ABOUT THIS EXERCISE. Set down again exactly the lines of the listing below that fall between the line holding "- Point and" and the line holding "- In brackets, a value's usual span", inclusive.
━━━━
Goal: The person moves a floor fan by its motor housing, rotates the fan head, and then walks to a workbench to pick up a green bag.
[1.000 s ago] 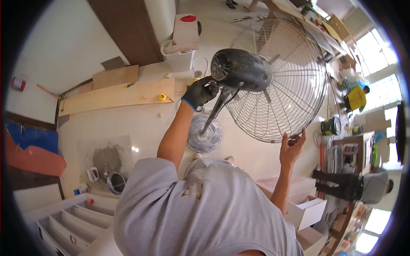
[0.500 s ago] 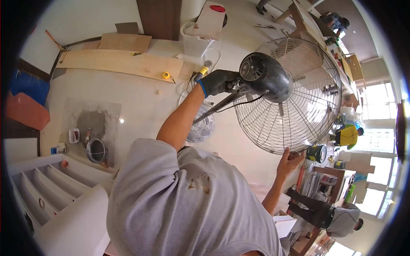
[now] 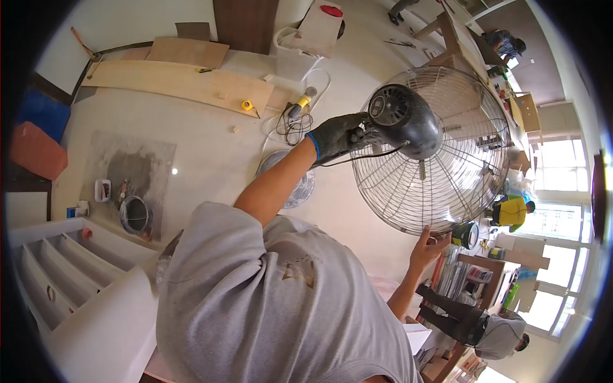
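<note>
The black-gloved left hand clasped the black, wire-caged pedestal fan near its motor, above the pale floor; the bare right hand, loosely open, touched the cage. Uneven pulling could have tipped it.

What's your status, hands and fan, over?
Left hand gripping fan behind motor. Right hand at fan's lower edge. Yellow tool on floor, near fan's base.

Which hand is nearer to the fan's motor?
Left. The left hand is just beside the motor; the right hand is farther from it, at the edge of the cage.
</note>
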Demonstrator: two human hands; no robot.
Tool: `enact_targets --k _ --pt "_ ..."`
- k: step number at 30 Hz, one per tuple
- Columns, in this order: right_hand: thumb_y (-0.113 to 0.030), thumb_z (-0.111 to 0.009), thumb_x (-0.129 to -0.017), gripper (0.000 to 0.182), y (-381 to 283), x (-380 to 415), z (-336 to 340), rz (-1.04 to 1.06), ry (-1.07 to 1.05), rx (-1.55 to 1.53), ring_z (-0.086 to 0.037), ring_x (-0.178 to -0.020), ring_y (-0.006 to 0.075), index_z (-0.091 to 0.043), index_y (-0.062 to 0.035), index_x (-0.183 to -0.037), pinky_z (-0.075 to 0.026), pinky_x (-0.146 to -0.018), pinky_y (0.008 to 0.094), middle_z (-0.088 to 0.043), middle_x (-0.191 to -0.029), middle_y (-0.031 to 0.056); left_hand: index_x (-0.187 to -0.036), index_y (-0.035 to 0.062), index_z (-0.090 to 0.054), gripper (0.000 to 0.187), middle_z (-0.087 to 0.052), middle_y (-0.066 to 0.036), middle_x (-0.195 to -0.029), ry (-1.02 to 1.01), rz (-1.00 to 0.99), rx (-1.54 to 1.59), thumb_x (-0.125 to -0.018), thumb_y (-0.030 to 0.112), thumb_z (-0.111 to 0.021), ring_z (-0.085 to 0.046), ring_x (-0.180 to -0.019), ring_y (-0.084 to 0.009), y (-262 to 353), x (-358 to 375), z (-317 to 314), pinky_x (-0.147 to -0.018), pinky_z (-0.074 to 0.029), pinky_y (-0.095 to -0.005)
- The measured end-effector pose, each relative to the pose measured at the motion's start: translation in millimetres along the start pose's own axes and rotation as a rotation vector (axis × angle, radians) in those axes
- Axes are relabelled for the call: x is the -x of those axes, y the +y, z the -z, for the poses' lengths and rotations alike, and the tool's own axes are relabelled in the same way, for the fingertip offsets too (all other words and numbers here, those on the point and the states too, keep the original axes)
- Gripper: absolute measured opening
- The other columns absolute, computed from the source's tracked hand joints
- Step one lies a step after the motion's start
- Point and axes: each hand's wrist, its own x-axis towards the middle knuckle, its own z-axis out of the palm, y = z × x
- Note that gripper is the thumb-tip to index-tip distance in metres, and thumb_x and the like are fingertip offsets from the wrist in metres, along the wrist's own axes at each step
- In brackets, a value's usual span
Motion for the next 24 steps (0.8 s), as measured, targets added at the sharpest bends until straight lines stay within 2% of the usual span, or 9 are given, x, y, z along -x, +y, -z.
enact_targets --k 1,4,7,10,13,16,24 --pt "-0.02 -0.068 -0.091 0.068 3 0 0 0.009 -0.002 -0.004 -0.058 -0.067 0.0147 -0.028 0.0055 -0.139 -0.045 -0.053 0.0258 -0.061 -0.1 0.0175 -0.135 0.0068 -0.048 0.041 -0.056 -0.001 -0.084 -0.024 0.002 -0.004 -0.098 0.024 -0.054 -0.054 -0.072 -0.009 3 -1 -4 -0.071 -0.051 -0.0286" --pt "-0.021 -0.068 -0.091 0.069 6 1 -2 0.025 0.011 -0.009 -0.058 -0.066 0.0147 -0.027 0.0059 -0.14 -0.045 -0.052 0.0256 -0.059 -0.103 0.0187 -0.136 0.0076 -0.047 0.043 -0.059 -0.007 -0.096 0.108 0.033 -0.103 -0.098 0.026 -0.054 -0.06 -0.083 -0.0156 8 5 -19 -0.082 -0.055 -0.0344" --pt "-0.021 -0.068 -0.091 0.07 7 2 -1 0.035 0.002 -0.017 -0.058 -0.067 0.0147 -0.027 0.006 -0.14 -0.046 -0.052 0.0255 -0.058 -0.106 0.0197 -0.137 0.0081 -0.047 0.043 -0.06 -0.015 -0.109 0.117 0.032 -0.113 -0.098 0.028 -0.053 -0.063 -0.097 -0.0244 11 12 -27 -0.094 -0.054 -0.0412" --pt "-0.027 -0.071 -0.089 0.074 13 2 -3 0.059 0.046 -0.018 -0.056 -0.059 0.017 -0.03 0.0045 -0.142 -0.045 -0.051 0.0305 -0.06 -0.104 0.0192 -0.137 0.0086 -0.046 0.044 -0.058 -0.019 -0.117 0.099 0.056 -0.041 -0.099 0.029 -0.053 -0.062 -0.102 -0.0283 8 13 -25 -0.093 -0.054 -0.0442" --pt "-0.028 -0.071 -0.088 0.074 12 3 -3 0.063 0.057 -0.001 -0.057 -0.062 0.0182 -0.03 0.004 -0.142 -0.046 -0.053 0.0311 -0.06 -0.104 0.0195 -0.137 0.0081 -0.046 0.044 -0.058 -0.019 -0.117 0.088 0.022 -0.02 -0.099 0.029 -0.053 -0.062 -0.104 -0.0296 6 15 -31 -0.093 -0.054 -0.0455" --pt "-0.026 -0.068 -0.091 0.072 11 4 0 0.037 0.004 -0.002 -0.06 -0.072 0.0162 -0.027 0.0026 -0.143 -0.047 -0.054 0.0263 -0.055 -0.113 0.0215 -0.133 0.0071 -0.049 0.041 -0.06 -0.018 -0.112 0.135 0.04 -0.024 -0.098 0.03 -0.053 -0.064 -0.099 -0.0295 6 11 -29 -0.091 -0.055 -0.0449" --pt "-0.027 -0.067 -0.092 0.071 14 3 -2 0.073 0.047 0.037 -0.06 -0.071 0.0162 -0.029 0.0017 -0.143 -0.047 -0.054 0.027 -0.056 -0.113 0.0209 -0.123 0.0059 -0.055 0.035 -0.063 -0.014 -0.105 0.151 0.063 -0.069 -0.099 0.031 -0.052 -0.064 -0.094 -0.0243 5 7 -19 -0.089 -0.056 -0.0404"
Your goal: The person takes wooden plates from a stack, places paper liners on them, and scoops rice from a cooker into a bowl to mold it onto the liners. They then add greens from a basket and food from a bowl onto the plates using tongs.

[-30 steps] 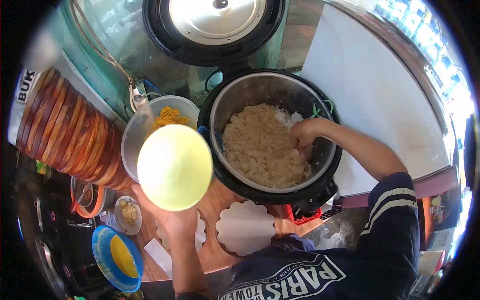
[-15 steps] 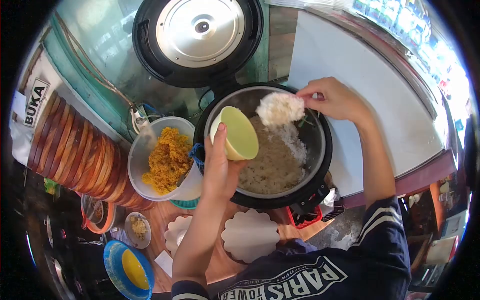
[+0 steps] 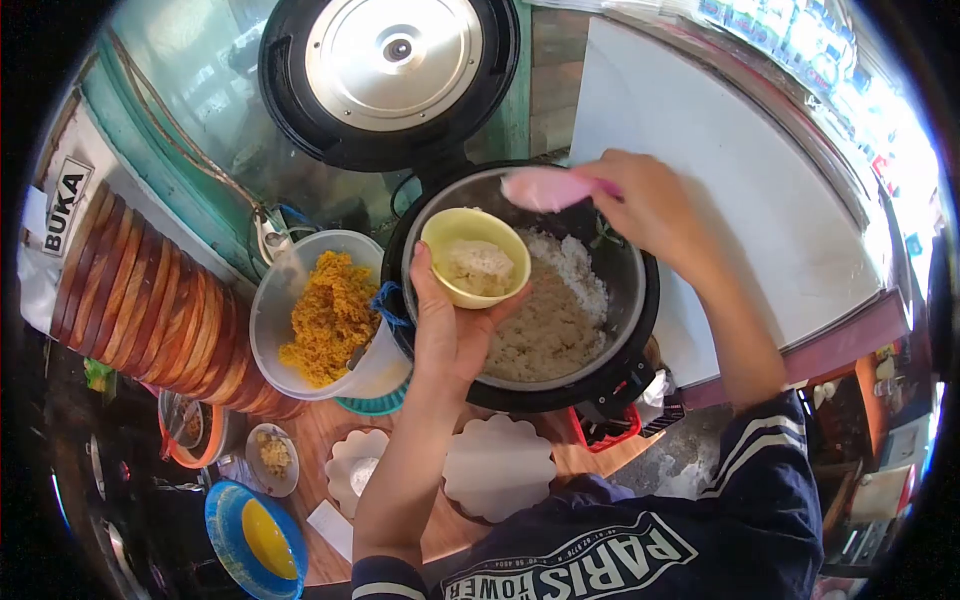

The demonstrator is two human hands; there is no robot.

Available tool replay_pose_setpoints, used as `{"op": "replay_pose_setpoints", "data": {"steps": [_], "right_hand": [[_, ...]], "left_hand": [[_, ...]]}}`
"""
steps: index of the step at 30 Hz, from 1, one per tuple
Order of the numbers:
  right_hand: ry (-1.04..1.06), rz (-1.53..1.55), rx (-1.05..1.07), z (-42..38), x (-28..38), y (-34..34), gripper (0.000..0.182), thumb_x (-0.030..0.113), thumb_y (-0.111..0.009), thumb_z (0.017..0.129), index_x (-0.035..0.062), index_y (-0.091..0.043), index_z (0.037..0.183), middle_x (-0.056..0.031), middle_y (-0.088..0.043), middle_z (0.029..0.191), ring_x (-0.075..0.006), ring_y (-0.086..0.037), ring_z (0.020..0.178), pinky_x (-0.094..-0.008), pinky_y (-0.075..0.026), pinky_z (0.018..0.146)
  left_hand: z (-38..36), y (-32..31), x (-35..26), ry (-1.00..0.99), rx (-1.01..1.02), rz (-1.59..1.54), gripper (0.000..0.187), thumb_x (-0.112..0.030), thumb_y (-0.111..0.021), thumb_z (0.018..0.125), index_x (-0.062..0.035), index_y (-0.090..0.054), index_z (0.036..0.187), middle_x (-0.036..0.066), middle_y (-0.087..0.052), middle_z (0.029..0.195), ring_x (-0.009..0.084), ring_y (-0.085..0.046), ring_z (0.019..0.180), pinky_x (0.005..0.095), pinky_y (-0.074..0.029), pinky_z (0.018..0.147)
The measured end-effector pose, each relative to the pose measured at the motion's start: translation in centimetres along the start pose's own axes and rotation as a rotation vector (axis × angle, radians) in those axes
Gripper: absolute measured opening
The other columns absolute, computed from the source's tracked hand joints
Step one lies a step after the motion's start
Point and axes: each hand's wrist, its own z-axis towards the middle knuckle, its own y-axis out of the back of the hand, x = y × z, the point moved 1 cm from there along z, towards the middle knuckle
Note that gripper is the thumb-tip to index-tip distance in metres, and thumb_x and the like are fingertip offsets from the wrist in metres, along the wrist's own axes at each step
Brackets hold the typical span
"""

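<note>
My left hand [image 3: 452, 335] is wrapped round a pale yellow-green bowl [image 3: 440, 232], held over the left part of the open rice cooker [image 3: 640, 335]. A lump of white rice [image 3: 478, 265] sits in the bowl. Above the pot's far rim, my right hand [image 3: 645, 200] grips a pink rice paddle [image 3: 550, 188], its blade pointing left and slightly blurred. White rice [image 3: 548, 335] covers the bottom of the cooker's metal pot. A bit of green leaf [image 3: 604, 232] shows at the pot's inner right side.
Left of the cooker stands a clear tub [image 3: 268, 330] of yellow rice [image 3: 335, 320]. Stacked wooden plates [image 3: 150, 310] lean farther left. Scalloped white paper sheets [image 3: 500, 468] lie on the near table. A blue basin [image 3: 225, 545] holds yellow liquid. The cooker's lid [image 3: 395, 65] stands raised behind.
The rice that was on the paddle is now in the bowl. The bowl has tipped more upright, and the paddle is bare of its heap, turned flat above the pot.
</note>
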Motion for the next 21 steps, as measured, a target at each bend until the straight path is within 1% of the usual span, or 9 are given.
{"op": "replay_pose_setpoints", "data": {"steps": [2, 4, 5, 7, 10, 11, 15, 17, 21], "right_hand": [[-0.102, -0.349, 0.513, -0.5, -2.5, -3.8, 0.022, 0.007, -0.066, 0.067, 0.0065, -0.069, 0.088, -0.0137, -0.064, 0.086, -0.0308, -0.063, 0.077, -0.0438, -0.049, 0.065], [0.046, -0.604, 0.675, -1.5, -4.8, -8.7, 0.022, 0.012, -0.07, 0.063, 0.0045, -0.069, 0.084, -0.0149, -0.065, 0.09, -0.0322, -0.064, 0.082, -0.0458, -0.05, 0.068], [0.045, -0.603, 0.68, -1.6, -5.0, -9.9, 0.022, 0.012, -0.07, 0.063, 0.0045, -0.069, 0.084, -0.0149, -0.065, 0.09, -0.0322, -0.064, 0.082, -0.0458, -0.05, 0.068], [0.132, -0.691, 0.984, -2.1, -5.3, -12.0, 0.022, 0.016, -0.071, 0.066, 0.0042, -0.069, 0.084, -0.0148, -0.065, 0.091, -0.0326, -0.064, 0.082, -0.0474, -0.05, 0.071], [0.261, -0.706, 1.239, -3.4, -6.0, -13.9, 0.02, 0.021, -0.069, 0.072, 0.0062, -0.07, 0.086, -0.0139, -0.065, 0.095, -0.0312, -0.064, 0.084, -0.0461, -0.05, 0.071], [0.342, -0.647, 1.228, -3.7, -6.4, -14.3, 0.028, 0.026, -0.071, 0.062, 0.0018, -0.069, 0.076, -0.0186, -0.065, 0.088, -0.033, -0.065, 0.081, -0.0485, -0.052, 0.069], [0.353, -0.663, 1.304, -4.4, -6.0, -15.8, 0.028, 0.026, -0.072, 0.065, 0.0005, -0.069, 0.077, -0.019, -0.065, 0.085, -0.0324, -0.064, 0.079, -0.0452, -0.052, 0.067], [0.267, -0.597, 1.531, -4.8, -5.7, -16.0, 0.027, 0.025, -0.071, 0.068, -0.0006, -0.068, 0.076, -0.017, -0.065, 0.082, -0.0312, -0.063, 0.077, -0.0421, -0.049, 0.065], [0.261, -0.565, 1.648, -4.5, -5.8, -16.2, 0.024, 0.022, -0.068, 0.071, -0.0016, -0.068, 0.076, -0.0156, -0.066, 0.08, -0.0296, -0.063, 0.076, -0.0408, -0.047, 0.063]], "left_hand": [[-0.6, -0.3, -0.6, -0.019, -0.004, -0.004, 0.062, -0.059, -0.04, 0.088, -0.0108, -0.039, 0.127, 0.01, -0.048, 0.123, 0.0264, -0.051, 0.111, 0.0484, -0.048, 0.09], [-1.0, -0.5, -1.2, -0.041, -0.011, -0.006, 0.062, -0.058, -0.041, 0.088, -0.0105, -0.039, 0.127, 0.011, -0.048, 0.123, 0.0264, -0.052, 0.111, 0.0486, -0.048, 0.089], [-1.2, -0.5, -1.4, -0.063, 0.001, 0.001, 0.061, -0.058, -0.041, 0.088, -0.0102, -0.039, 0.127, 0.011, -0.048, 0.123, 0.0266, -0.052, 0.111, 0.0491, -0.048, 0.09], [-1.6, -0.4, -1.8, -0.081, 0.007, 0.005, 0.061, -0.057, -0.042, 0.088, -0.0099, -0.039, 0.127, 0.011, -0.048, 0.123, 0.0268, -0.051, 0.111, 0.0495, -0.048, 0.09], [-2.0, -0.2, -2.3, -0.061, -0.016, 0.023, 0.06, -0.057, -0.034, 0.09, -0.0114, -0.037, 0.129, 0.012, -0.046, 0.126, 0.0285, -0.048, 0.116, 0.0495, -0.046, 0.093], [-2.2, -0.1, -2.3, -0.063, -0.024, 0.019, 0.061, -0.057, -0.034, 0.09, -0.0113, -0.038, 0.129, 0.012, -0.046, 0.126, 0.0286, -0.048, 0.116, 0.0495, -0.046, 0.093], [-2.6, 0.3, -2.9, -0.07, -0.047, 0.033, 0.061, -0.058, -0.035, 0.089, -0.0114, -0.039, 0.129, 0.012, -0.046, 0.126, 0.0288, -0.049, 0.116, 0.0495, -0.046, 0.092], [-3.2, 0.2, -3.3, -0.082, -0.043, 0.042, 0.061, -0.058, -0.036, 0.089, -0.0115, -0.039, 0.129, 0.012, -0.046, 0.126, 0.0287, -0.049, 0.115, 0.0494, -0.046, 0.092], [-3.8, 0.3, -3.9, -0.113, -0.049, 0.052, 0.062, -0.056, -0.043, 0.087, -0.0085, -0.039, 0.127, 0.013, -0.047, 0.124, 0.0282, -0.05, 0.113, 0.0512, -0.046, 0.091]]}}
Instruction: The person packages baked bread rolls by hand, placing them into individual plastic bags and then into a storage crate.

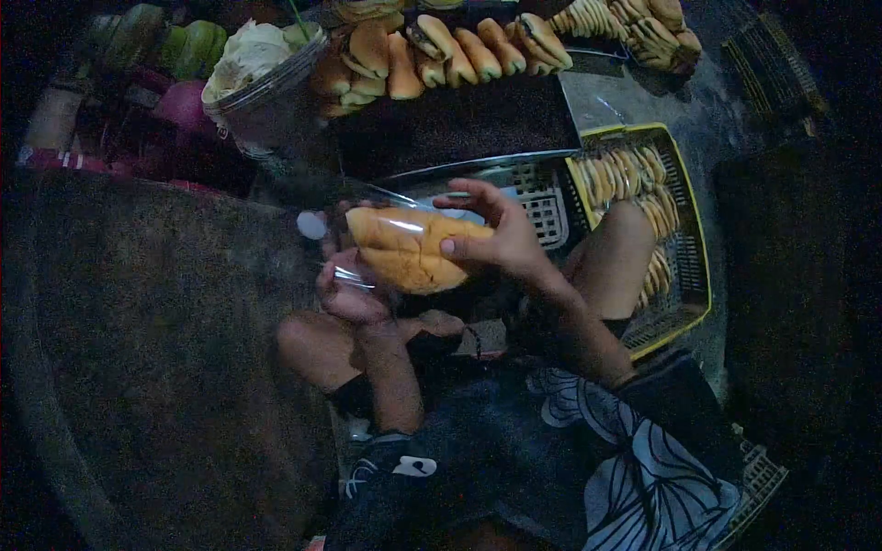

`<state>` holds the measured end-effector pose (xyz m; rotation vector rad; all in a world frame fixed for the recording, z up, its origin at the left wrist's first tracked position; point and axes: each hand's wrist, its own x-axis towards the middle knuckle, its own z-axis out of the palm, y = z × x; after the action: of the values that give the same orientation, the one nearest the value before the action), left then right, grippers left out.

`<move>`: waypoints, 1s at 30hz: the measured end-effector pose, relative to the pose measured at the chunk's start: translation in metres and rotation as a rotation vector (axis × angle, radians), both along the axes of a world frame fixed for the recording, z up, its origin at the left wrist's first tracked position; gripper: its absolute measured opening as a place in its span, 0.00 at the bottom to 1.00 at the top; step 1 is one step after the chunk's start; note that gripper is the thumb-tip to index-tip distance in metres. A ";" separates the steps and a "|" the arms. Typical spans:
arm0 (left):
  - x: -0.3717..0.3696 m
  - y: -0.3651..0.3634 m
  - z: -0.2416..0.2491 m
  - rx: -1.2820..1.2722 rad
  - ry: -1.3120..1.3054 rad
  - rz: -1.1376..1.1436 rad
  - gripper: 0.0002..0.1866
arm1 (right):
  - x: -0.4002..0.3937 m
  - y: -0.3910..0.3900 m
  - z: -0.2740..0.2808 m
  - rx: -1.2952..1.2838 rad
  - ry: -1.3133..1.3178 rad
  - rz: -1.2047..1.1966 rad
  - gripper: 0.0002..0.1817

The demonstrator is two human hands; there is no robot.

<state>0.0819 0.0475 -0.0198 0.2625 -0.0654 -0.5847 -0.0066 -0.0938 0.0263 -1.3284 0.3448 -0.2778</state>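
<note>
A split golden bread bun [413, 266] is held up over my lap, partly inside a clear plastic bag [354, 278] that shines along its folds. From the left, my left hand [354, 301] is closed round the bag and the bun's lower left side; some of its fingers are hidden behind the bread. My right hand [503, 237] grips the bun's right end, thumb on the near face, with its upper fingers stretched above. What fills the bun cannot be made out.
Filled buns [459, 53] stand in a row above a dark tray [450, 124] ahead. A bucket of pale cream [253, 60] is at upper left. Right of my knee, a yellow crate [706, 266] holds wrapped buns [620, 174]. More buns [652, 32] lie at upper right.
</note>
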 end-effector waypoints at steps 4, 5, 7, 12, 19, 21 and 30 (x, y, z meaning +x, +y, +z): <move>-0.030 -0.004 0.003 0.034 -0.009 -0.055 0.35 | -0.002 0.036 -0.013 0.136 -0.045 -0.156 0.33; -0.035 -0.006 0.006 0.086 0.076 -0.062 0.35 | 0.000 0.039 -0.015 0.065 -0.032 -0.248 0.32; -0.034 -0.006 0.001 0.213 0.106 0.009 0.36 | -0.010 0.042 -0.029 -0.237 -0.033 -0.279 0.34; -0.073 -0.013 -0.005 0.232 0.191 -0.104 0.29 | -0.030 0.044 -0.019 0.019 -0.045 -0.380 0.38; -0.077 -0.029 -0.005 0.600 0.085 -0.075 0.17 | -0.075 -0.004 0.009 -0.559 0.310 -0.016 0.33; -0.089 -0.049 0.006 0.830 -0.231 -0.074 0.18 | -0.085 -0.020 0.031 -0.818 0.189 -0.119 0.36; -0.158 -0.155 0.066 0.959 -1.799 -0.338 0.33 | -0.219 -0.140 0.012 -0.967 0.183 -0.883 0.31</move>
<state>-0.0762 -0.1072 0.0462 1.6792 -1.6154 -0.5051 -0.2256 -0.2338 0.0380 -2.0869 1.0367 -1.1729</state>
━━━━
SOLUTION FOR THIS PROBLEM.
- Point and axes: each hand's wrist, its own x-axis towards the middle knuckle, its own z-axis out of the palm, y = z × x
- Note that gripper is the thumb-tip to index-tip distance in metres, and thumb_x and the like are fingertip offsets from the wrist in metres, along the wrist's own axes at each step
- In brackets, a value's usual span

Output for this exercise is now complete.